ADiaryofaPandemicMaster

April 26, 2020

Day 34

 

ANewMoon

 

During the previous month members of our tight-knit community have taken it upon themselves to do the easement road maintenance while the workers normally contracted for this job are locked down. Grass is weed-whacked and gorse rooted out. Cracks in the road have been marked for future attention and safety barriers are in the process of being water blasted and re-painted. One project undertaken by the Mahakirau Forest Estate Society Incorporated (MFESI) is the construction of a research ‘hub’ near the picnic area that will serve to house visiting biologists and guest workers. This week individual volunteers, working from an online schedule so that only one person is on site at a time, began staking out and clearing the land for this facility. Life goes on and despite us all being constrained by the challenges of this contagion, our work continues.

Today I started dismantling an old, out of disused outhouse that was knocked over by a falling tree a few years back. I’m using the thin plywood from the walls to make small storage boxes that will sit on the new shelves in the workshop shipping container. Internal framing is coming from scrap wood, fasteners are being culled from a box of screws collected over time from various other building modifications. I throw very little away and am glad I have this habit because all of the hardware stores are closed. Like the whelk, I must live in my home while I build it. The storage boxes will replace the hodgepodge of cardboard ones that contain all of the things that won’t yet fit into our small (but growing) house. I will build one a week while working on other projects higher on the priority list, but eventually they’ll all be done and I can cross them off and move on down the line.

With one piece of outhouse wall to work with, I set up a temporary workbench on the deck of the forest porch and hummed Joni Mitchell’s Chelsea Morning as the sun poured in like butterscotch. The days are getting shorter and colder, but there are still a few warm and pleasant hours on either side of noon. The swallows are active in this interlude, their scratchy chirps filling the sky as they swoop and wheel around the clearing below the house. A few quail come to the steps and call and are fed by their humans. After their meal they sit in the warm sun in the grass at the edge of the grove and dream of summer. Chaffinches have returned from wherever it is they go during the summer and the moreporks are calling earlier in the afternoon. In this tail end of Indian Summer two of the rose bushes are putting out buds and the climbing rata are blooming in orange brush strokes all over the valley.

AARata

For a few minutes, Valerie walked in the garden, breathing in the outside air for the first time in three weeks. A smile wreathed her face as she contemplated what must be done to return the place to order. For now that is all she can do, but it is enough.

Other jobs done included two loads of laundry in the newly painted ‘laundry room’. I figured out how to clean the antique Chinese white ceramic lamp whose close spaced decorative lattices have been collecting dust for years. Counting the holes in four square inches and multiplying by the total surface area told me that there are over a thousand tiny, irregularly shaped triangles to clean. I put the lamp base in a bucket of soapy water collected from the outflow of the washing machine where I will let it soak for a few days. Should take about a week to finish that tedious task by doing a little bit here, a little there, in between other endeavours.
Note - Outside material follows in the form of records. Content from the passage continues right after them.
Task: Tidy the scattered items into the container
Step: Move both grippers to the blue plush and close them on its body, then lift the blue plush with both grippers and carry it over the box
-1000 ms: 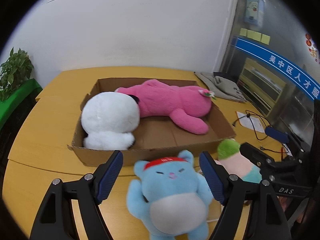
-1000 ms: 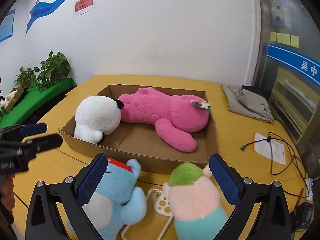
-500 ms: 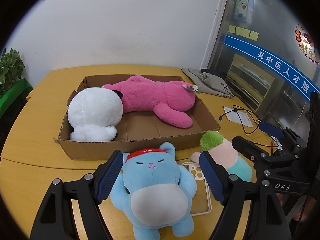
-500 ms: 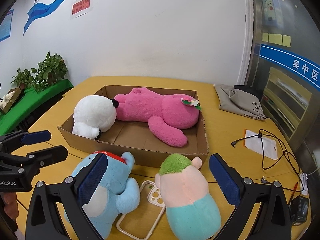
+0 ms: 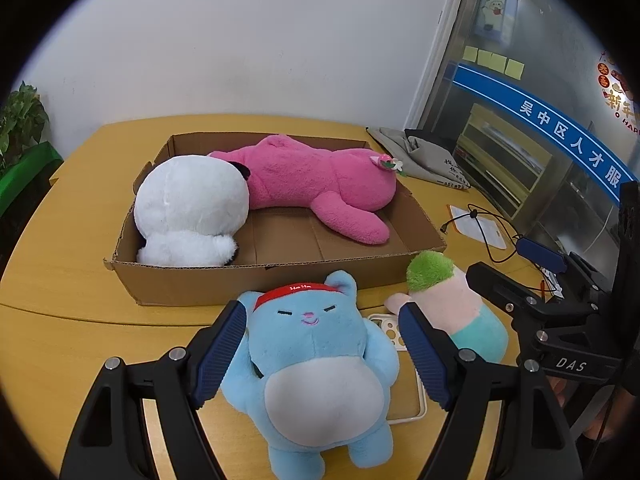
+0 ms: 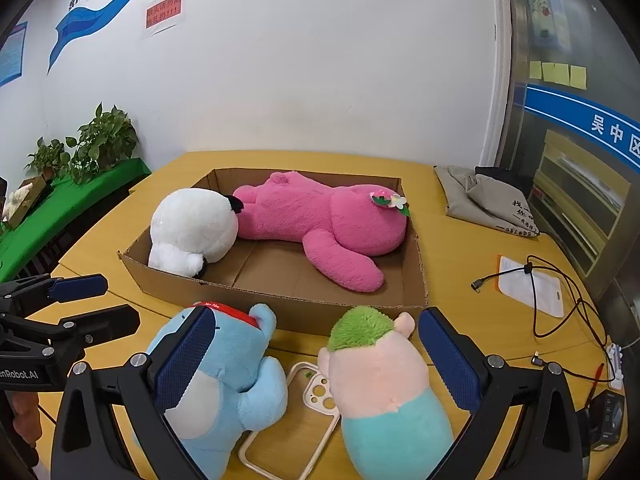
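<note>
A shallow cardboard box (image 5: pixel 256 280) (image 6: pixel 352 308) on the yellow table holds a white plush (image 5: pixel 192 204) (image 6: pixel 192 232) and a pink plush (image 5: pixel 316 184) (image 6: pixel 320 220). In front of it lie a blue plush with a red headband (image 5: pixel 316 360) (image 6: pixel 224 376), a pink plush with green hair (image 5: pixel 452 304) (image 6: pixel 380 380), and a cream phone case (image 5: pixel 400 388) (image 6: pixel 288 428). My left gripper (image 5: pixel 324 356) is open around the blue plush. My right gripper (image 6: pixel 316 356) is open around the green-haired plush.
A grey cloth bag (image 6: pixel 484 204) lies at the back right. A black cable (image 6: pixel 560 300) and a white sheet (image 6: pixel 528 288) lie on the right of the table. Potted plants (image 6: pixel 100 144) stand on a green shelf to the left.
Both grippers have pulled back from the box, so the blue and green-haired plushes show more fully between their open fingers. The phone case has come into view.
</note>
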`<control>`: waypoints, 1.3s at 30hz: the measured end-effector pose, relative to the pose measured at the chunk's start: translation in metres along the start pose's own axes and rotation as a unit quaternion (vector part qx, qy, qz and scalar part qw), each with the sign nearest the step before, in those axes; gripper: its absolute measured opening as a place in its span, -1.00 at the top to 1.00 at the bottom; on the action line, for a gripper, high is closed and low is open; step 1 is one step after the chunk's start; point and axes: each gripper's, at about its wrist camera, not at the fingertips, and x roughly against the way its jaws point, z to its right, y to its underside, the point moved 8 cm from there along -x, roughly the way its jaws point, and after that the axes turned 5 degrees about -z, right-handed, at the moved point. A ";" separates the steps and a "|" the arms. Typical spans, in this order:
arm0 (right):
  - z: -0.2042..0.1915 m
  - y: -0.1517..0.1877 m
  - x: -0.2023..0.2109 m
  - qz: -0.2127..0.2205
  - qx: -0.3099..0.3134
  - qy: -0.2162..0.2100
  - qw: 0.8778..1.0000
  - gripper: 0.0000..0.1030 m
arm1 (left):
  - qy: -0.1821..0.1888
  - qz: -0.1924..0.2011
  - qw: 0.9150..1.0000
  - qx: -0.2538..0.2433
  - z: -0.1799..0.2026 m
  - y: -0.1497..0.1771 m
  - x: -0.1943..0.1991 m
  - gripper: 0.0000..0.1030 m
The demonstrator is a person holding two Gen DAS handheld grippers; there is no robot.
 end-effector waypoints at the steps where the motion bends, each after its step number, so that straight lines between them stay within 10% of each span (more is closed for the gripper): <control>1: -0.001 0.000 0.000 -0.001 -0.001 -0.005 1.000 -1.00 | 0.000 -0.001 1.000 0.003 -0.001 0.000 -0.001 -0.53; 14: -0.033 0.022 0.006 0.017 0.077 -0.082 0.993 -1.00 | 0.042 -0.061 0.997 0.017 -0.033 0.004 -0.030 -0.53; 22: -0.107 0.078 -0.013 0.001 0.217 -0.166 0.962 -1.00 | 0.079 -0.153 0.985 -0.004 -0.032 0.032 -0.088 -0.53; 30: -0.136 0.117 -0.080 -0.063 0.294 -0.164 0.939 -1.00 | 0.133 -0.197 0.971 -0.016 -0.027 0.056 -0.111 -0.52; 39: -0.132 0.128 -0.073 -0.071 0.286 -0.185 0.937 -0.63 | 0.167 -0.198 0.966 -0.023 -0.025 0.070 -0.101 -0.12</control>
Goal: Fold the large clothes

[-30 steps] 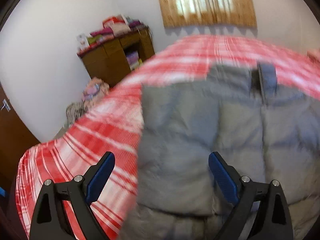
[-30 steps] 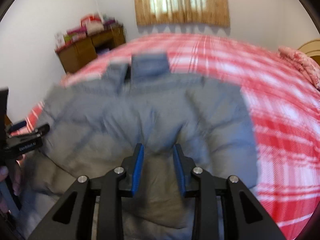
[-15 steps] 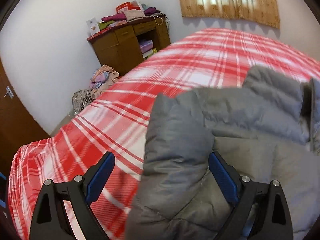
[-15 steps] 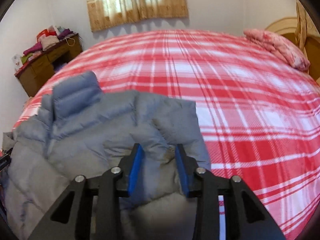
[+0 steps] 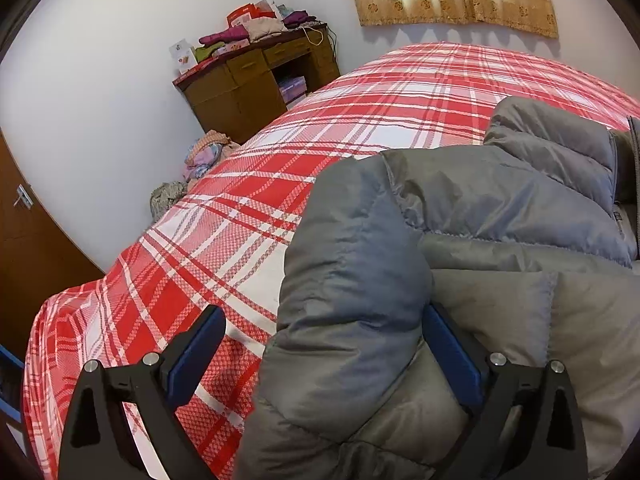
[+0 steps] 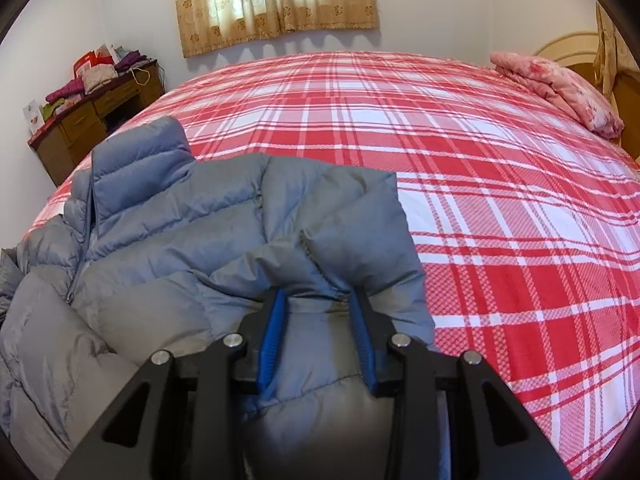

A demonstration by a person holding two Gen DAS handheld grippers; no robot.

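the grey puffer jacket [image 6: 168, 248] is lying on the near left part of the plaid bed [image 6: 500, 208]. the right tool [image 6: 318, 336] is pinching a folded sleeve [image 6: 352, 232] of it, while the left tool [image 5: 320, 356] is gaping wide around the other sleeve [image 5: 348, 280], gripping nothing.

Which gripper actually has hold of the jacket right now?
The right gripper: its jaws pinch a fold of the grey puffer jacket. The left gripper stands wide open around the sleeve.
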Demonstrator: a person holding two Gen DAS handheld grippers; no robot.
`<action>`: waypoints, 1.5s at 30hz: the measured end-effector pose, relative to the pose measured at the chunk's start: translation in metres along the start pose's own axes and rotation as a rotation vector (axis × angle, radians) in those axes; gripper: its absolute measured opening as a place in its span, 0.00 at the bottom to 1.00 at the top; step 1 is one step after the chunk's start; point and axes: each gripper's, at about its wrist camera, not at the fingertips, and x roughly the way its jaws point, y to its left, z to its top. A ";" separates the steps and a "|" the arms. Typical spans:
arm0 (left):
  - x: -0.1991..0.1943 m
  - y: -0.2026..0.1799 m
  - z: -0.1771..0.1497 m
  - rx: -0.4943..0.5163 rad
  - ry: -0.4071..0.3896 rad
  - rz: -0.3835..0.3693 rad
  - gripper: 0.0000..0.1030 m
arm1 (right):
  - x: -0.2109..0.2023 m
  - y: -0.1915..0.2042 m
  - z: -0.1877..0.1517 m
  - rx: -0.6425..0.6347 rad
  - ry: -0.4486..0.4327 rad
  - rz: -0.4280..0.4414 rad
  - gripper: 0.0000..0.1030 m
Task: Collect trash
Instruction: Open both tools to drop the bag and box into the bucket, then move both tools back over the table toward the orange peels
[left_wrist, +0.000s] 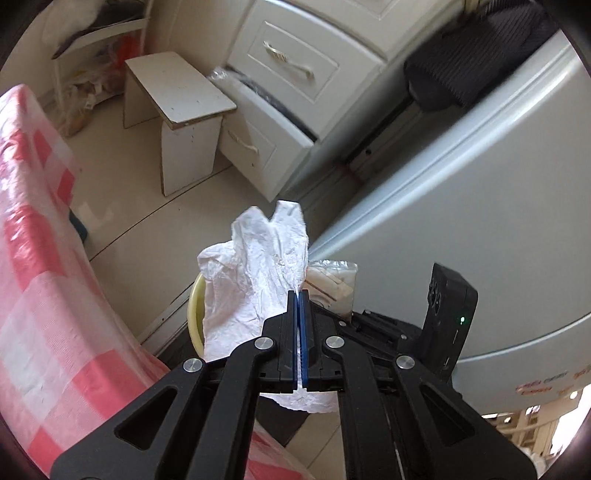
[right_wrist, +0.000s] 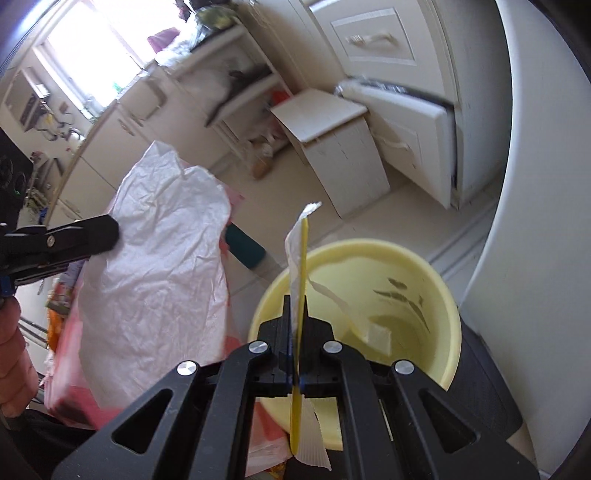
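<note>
My left gripper (left_wrist: 299, 294) is shut on a crumpled white tissue (left_wrist: 258, 266) that sticks up past its blue pads. Behind the tissue peeks the rim of a yellow bin (left_wrist: 195, 306). In the right wrist view my right gripper (right_wrist: 297, 300) is shut on a thin yellow stick (right_wrist: 303, 258) together with a torn white wrapper (right_wrist: 295, 243). A strip of that wrapper hangs over the open yellow bin (right_wrist: 406, 273). To the left, the left gripper (right_wrist: 110, 233) holds the tissue (right_wrist: 166, 266) beside the bin. The right gripper's black housing (left_wrist: 448, 306) shows in the left wrist view.
A pink checked tablecloth (left_wrist: 44, 277) drapes on the left. Beyond stand a white stool (left_wrist: 177, 110), a drawer cabinet (left_wrist: 280, 66) with one drawer pulled out, and a white appliance (left_wrist: 461, 184) on the right. The bin rests on a black seat (right_wrist: 484, 373). A person's hand (right_wrist: 14, 350) is at lower left.
</note>
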 end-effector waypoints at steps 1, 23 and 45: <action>0.006 0.000 0.002 0.012 0.018 0.012 0.02 | 0.004 -0.002 -0.002 0.006 0.006 -0.006 0.03; -0.133 0.015 -0.033 -0.091 -0.228 0.153 0.60 | -0.061 0.039 -0.010 -0.030 -0.094 0.005 0.59; -0.383 0.201 -0.263 -0.533 -0.609 0.404 0.80 | -0.146 0.341 -0.014 -0.471 -0.271 0.398 0.81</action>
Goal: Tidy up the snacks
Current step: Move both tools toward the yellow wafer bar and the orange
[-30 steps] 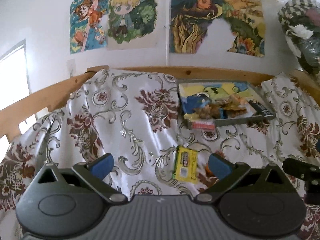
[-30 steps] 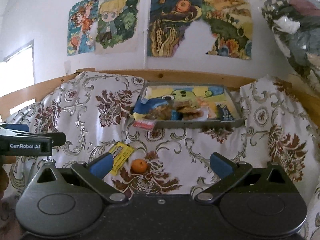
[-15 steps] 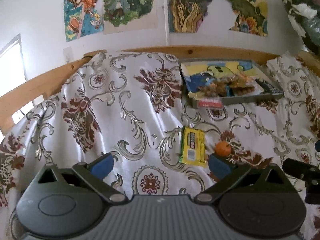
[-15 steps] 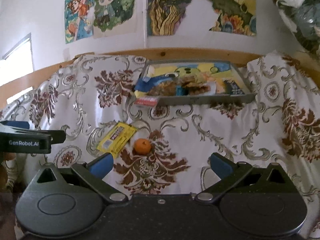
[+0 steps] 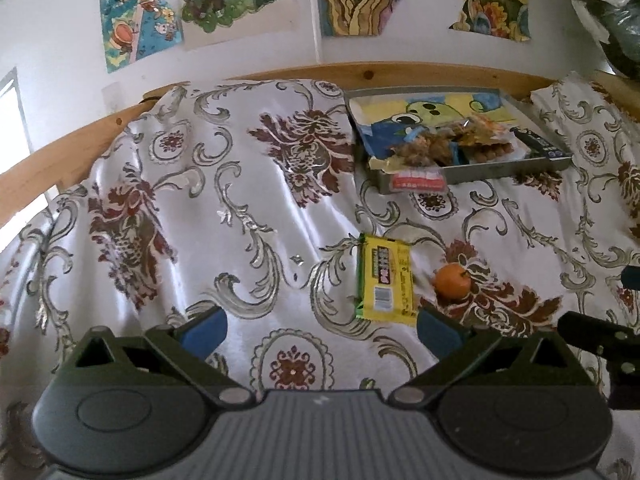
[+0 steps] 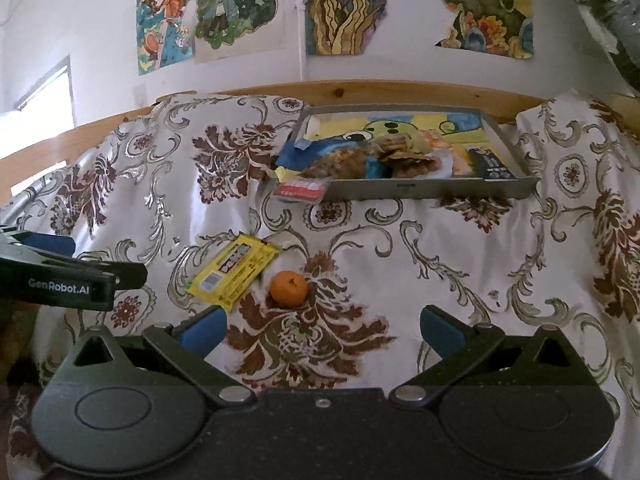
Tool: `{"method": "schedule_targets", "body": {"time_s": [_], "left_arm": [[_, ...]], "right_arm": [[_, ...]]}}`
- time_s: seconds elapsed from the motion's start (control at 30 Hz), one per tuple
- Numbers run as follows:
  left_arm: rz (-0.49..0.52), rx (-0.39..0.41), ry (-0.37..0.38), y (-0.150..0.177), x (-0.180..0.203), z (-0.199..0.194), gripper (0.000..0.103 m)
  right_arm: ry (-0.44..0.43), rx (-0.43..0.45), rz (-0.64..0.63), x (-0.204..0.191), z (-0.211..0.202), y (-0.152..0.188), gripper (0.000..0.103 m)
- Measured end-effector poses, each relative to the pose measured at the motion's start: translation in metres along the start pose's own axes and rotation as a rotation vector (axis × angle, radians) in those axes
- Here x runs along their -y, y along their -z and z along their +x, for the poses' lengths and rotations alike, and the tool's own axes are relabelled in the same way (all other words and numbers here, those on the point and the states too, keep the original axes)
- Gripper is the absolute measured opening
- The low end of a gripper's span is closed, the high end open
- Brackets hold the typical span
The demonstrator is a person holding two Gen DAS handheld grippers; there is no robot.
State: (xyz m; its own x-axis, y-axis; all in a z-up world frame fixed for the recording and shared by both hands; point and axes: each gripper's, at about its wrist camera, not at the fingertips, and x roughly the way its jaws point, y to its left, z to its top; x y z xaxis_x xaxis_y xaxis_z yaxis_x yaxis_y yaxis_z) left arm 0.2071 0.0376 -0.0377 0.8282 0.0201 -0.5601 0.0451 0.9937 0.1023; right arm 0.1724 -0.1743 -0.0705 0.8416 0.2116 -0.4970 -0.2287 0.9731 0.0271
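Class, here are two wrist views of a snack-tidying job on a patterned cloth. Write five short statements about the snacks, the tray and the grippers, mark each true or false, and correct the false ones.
1. The yellow snack packet lies on the cloth, outside the tray. True.
2. The orange fruit sits inside the tray. False: it rests on the cloth beside the packet.
3. The left gripper is shut on the packet. False: its jaws stand open and hold nothing.
4. The tray already holds several snack packs. True.
5. The right gripper is holding the fruit. False: it is open, with the fruit lying on the cloth ahead of it.
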Motion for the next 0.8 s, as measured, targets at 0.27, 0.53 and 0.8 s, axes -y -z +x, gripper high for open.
{"method": "schedule_targets", "body": {"time_s": [0.27,0.53,0.8], "left_arm": [[-0.006,-0.006,0.029,-0.010,0.003,0.019,0.103],[-0.036,-0.042,0.043,-0.017,-0.006,0.047,0.103],[-0.037,-0.065,0.061,-0.025,-0.012,0.072,0.103]], "right_arm": [[-0.016,0.019,-0.027,0.005,0.016,-0.008,0.102],[-0.022,-0.045,-0.109,0.005,0.044,-0.010,0.102],[-0.063,-0.088,-0.175,0.003,0.080,-0.015,0.093]]}}
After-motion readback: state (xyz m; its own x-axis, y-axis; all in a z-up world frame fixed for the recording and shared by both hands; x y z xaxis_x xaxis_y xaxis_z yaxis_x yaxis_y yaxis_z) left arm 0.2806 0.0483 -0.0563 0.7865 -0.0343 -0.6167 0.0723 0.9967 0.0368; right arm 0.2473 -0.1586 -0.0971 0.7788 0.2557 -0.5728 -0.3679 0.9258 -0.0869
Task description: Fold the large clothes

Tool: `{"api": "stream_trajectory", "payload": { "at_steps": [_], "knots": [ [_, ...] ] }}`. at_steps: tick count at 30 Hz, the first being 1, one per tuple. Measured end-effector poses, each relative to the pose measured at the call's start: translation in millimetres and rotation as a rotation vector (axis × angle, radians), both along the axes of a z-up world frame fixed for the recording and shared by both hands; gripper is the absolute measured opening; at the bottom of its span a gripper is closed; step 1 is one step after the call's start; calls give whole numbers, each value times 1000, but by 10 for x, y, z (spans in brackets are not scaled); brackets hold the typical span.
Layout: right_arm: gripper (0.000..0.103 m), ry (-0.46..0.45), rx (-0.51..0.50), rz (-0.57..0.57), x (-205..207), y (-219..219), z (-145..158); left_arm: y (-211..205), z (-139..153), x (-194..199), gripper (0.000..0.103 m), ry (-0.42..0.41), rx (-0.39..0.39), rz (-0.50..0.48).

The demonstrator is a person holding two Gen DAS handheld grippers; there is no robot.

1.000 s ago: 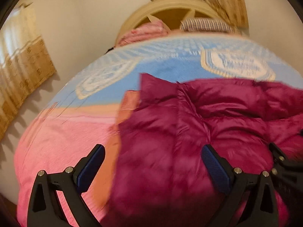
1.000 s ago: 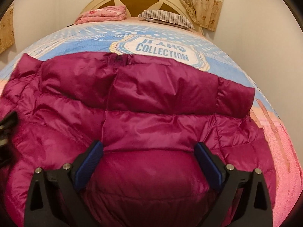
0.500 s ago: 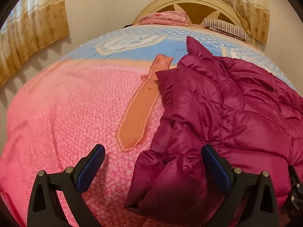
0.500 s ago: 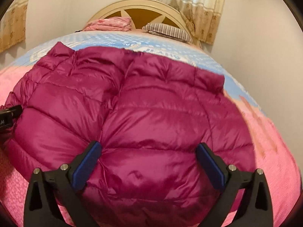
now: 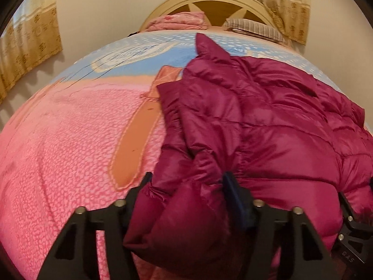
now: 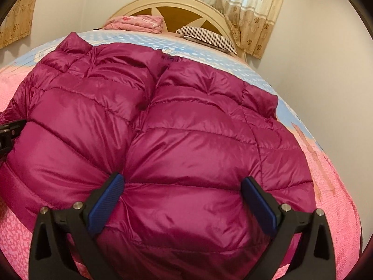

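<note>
The bed (image 5: 58,163) fills both views, its cover pink near the cameras and blue toward the arched headboard (image 6: 186,2). Curtains (image 6: 244,7) hang behind it. On the bed lies the jacket (image 6: 186,140), a magenta quilted puffer spread flat across the cover, its collar end toward the headboard and its near edge under both tools. At the head of the bed sit a folded pink blanket (image 5: 181,21) and, beside it, a striped pillow (image 5: 254,29), apart from the jacket. An orange belt print (image 5: 137,140) on the cover runs just beside the jacket's left edge. The left tool (image 5: 186,184) is at the jacket's near left corner; its jaws have just been closing and now pinch a bunched fold of the puffer, fabric bulging out between the pads. The right tool (image 6: 183,193) sits at the near edge farther right, jaws spread wide, with a puffy panel of the jacket swelling between its blue pads (image 6: 106,200); the fabric touches the left pad, but I cannot tell whether it is truly squeezed. Each tool's black frame shows at the edge of the other's view.
</note>
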State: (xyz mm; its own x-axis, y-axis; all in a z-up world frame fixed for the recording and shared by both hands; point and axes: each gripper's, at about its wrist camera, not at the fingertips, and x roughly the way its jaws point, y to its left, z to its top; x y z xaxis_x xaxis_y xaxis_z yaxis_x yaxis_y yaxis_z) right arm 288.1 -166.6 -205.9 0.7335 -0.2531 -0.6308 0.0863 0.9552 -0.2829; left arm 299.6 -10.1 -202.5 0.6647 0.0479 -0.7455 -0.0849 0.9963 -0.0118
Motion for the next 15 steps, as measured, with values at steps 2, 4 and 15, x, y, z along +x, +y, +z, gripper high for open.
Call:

Fading light and lowering temperatures told me to stop and wrap up. Shut down, tools down…lockdown. I walked to the verandah and scanned the sky above the ridge to the northwest. It took me a while, but I found the thin sliver of the new moon hiding in plain sight, chasing the sun. So beautiful. So absolutely, amazingly beautiful. I linger there for a time and marvel, then go inside to check the numbers.

AApr26NZCov

When asked by a brash young reporter what he thought the stock market would do that week, financier James Pierpont Morgan famously replied, “It will fluctuate”. I think that holds true for pandemics as well.

9 New cases, up from the day before. 24 Recovered cases. Ratio of recovered cases to active cases is 77%. Two Zeroes on the board today but again they are just place holders. 328 people are still infected.

Thus far I am not aware of anyone of note in New Zealand weighing in on the question of  whether previously infected people develop immunity or not. Can you catch Covid-19 again and again? Other questions are percolating to the surface as time goes on. Massive strokes are being reported in young patients currently hospitalised with active infections and a great deal of the at home deaths in New York City during the past month were from strokes. I will wait for further developments as April draws to a close and reflect on how fortunate I am to have been to be able to self-isolate in such a wonderful, peaceful spot.

 

AChaffinch

 

 

Abide with Me

25 Apr


April 25, 2020

Day 33

Today is Anzac Day in New Zealand and Australia. Normally there are ceremonies held at dawn at war memorials, cemeteries and Maori maraes all across the country to commemorate all New Zealanders who served and died in all wars and conflicts and the contribution of all who have served. Because it encompasses members of all races and creeds and unites everyone in remembrance of those that gave their all for the nation, there is no more important day in the year. 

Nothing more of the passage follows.